Monday, October 22, 2007

Blaspheme Continued

Let’s try this again…

I tried to write down my grand conjectures about God once before, but found that the hopeful words that were spewing out were just wishful thoughts. I wanted to create the impression that I had it all figured out. Well I don’t and hopefully this new version will express that.

I believe in God. That pretty much sums it up. I do not believe that there is one particular way to worship God, or one particular prophet/human/animal/spirit that encompasses God. I think that God is in everything and that God is inescapable. I do not believe that our lives on earth have much of an effect on what happens after we die. I do not know what happens after we die, but if it involves eternity, I seriously doubt that we will end in any Christian/Muslim version of Heaven. My instincts (which I think is one of our best connection to God) tells me that we would join that which we came from. I believe that Time is outside of God and that the question of what came before God is meaningless. Where did God come from might be more relevant.

I believe that people are connected and that there is more than just a physical nature to our bodies. There is a spirit and all people are connected to one another through it, some are more strongly bonded to each other than others. I believe that Truth is recognizable in life. I believe that the greatest satisfaction in life is to discover Truth. I believe Truth comes in many forms. I believe it is Hinduism that believes in Five Paths to Heaven. In which you may get there through work, charity, religious study and two others. Point is, there are many paths to the same destination. I make this point because I believe most people find pieces of truth in religion. Every religion seems to have some aspect of Truth in it. Maybe IN is the wrong word, through is better. I believe that religion is more of a conductor for Truth than the Truth itself. But like any conductor, much of what is transmitted is lost or distorted along the way. This is my beef with religion, and I like to consider my life goal to walking towards the Truth instead of seeing what reaches me through an extension cord (that analogy makes sense in my mind).

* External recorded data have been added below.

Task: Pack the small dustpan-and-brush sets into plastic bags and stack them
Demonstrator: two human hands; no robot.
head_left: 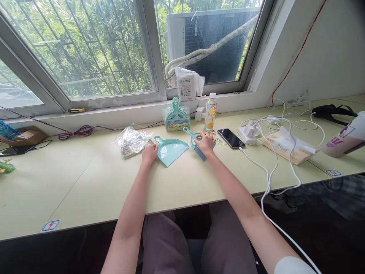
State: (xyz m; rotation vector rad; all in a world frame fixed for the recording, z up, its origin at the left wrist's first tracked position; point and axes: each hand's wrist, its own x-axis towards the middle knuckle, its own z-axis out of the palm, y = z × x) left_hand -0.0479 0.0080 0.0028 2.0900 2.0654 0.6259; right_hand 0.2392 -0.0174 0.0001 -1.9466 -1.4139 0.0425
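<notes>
A teal dustpan (172, 150) lies flat on the pale yellow-green table (108, 186). My left hand (149, 153) rests at its left edge, fingers curled in; what they grip, if anything, is hidden. To the right, my right hand (205, 143) is closed on a small teal brush (196, 146), whose grey-blue bristles point toward me and whose looped handle points toward the window. Just left of my left hand sits a crumpled clear plastic bag (134, 140). Behind the dustpan stands a packaged teal dustpan-and-brush set (177, 118).
Along the back stand a drink bottle (210, 113) and a white tissue pack (186, 86). A phone (230, 138), a charger block (249, 133), looping white cables and another tissue pack (288, 146) lie to the right. A cardboard box (31, 137) is far left.
</notes>
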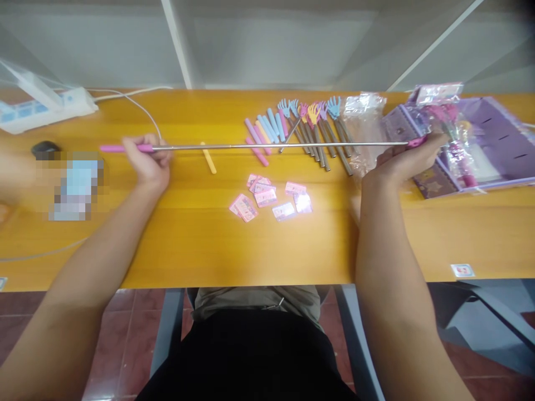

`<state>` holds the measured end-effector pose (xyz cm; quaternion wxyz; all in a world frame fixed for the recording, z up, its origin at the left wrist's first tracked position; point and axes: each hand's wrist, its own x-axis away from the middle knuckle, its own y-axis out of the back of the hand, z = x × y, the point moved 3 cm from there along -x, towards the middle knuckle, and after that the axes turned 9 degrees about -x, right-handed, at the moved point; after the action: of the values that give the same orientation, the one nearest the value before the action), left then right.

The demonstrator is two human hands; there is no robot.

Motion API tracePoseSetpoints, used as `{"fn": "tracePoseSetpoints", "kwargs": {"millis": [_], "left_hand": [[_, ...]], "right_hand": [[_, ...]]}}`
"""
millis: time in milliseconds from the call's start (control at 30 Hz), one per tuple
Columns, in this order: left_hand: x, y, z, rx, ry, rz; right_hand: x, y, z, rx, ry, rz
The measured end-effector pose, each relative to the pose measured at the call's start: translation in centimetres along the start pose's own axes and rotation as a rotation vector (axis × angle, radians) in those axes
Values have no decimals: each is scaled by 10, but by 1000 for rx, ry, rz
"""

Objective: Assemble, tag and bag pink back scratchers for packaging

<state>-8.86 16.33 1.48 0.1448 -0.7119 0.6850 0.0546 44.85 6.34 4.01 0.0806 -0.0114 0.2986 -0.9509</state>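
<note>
A thin telescopic metal rod (267, 146) stretches level across the view above the table. My left hand (148, 161) is closed round its pink handle at the left end. At the other end, my right hand (407, 159) grips the pink head, mostly covered by the fingers. Behind the rod lie several hand-shaped scratcher heads on short metal rods (320, 146), in blue, pink, yellow and purple. Beside them are several coloured handle tubes (267, 125). One yellow tube (208, 159) lies apart, nearer my left hand. Small pink and white cards (265, 196) are scattered in front.
A purple box (501, 133) with plastic-wrapped items stands at the right, beside clear plastic bags (365, 122). At the left are a power strip (50, 111), a black mouse (45, 149), a blurred-out object (79, 184) and part of a person's arm (19, 161).
</note>
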Motion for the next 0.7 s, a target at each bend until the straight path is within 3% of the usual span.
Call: {"fn": "tracePoseSetpoints", "kwargs": {"millis": [133,333,433,500,600,700], "left_hand": [[4,-5,-6,-20,34,-25],[11,-22,-27,184,213,-199],[22,-40,-33,226,237,-168],[36,-56,-31,247,286,-93],[65,-84,-28,211,364,192],[92,-101,-33,152,312,392]], "right_hand": [[-3,1,-6,59,3,11],[1,-2,-9,45,-100,2],[23,-11,-8,57,-108,72],[53,-14,-10,76,-97,142],[124,-14,-7,124,84,532],[202,1,3,178,250,934]]}}
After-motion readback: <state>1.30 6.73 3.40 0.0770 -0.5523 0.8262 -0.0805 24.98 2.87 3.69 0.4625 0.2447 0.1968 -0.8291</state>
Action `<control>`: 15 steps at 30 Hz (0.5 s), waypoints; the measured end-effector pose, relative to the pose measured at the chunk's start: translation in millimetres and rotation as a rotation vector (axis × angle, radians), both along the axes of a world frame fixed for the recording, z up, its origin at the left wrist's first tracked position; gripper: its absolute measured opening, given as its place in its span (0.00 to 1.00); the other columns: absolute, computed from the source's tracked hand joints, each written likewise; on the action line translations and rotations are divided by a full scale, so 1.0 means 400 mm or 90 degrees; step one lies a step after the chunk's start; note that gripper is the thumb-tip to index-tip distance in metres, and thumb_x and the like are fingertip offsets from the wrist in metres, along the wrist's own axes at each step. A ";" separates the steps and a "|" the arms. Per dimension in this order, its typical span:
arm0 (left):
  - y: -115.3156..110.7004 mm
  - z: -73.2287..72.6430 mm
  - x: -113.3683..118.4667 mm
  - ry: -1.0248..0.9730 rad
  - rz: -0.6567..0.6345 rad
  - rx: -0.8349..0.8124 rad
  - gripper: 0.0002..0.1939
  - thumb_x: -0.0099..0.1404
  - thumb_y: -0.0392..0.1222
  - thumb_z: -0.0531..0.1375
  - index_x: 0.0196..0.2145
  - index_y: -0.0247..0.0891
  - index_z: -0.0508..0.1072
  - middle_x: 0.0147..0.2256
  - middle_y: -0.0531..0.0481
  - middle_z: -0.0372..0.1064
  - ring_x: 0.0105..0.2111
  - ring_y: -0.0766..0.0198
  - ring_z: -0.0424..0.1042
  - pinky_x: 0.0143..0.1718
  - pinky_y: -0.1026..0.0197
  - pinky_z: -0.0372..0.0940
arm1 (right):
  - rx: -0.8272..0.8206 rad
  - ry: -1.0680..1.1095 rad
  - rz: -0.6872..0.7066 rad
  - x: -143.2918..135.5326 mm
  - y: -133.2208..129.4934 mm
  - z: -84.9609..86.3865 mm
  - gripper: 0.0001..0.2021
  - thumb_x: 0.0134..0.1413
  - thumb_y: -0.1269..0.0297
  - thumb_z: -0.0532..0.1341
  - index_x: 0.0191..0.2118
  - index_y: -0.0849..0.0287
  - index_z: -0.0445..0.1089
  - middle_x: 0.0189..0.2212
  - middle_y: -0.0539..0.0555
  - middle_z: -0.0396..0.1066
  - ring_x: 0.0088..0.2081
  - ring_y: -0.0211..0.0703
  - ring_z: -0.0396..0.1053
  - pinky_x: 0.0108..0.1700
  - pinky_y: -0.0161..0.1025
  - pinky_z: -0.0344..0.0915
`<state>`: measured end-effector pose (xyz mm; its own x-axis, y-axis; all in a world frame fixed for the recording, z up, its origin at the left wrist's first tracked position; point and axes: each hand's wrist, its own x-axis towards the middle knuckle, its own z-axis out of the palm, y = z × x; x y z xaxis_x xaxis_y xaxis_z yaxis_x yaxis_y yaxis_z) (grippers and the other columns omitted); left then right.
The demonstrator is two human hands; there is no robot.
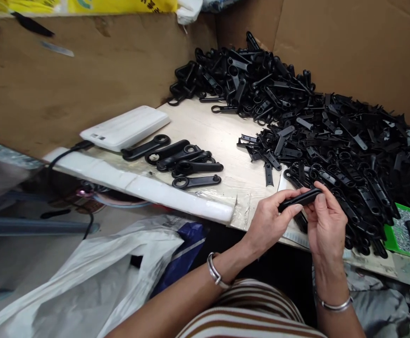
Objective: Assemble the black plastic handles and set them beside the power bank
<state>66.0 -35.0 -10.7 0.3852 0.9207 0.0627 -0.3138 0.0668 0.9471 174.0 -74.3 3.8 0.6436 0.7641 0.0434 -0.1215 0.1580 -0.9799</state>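
Between my two hands is a long black plastic handle-like part (300, 200), held just above the front edge of the table. My left hand (271, 217) is closed on its left end, thumb along the near side. The fingers and thumb of my right hand (326, 217) pinch its right end. Close behind and to the right lie rows of similar black parts with ring ends (352, 185). A small group of black ring-ended handles (190, 166) rests on the table to the left of my hands.
A large heap of black plastic parts (261, 80) covers the back and right of the table (205, 122). A white power bank-like box (123, 126) with a black cable sits at left. At far right stands a green tray (390, 239) of small metal pieces. Cardboard walls (352, 42) enclose the back.
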 end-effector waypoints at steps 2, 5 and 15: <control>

I do believe that some religious figures have hit upon the Truth. Those being Christ, Muhammad and Buddha (there are certainly more, but these are the ones I have studied) and that each tried to pass the truth on to others. I think the current religious structures are the result of generations of misinterpretations, but that much of the original message can still be filtered out. I feel that the principal of loving thy neighbor and treating others as you would like to be treated are the fundamental truths of any successful religion. They are the rules by which we must live if we are to be successful as a species. This is most important, because I believe that our primary motivation for all things in life is survival. Whether it is ensuring our eternal lives are intact, or just worrying about crossing the street, all of our morals and religious intents are about survival. This concern for survival is the basis of morals. It asks, what is the way we must act in order to ensure the most success for the masses? Religion has been the vessel for answering that question.

My personal favorite figure and religion happens to be Buddhism… I love the simplicity and acceptance inherent in their religion. It is also the fact that Buddha insisted that he was not a God that makes me favor his teachings. He considered himself a man who had found the way, and I imagine that is exactly how Muhammad and Christ must have felt as well. Although, finding the way may make you realize that God is inside of you. That I feel is particularly true.

I have, for as long as I can remember, tried talking to God. And every time I would hear a response that came from inside me. I thought then, and think now, that it was just me talking to myself (mostly because it said stuff that only I would say to myself…nothing divine). It was not until later, that I considered the idea that God speaks from within, and that we hear God through our own inner voices. It is just that most of the time we ignore it or listen to other voices. I consider God’s voice to be the one that speaks true.

It is the one that when I ask “Why do I not believe?” it answers “Because you refuse to make that sacrifice.” And then I laugh because it is true. Belief takes a sacrifice, and I inch towards it. I know, or at least hope that someday I will let go of that which is concrete and embrace that which is True wholly. I do not think that the Truth is hard to grasp, it just takes letting go of everything else that we hold on to.

Although I do not know where I will be when/if I make the jump, but I would be very surprised if it landed me back in my Christian ways (believing that Christ is the only way to salvation). I pray (because prayer works…as an inner covenant to yourself if nothing else) for the courage to believe more than anything, but I do now know what that belief will be.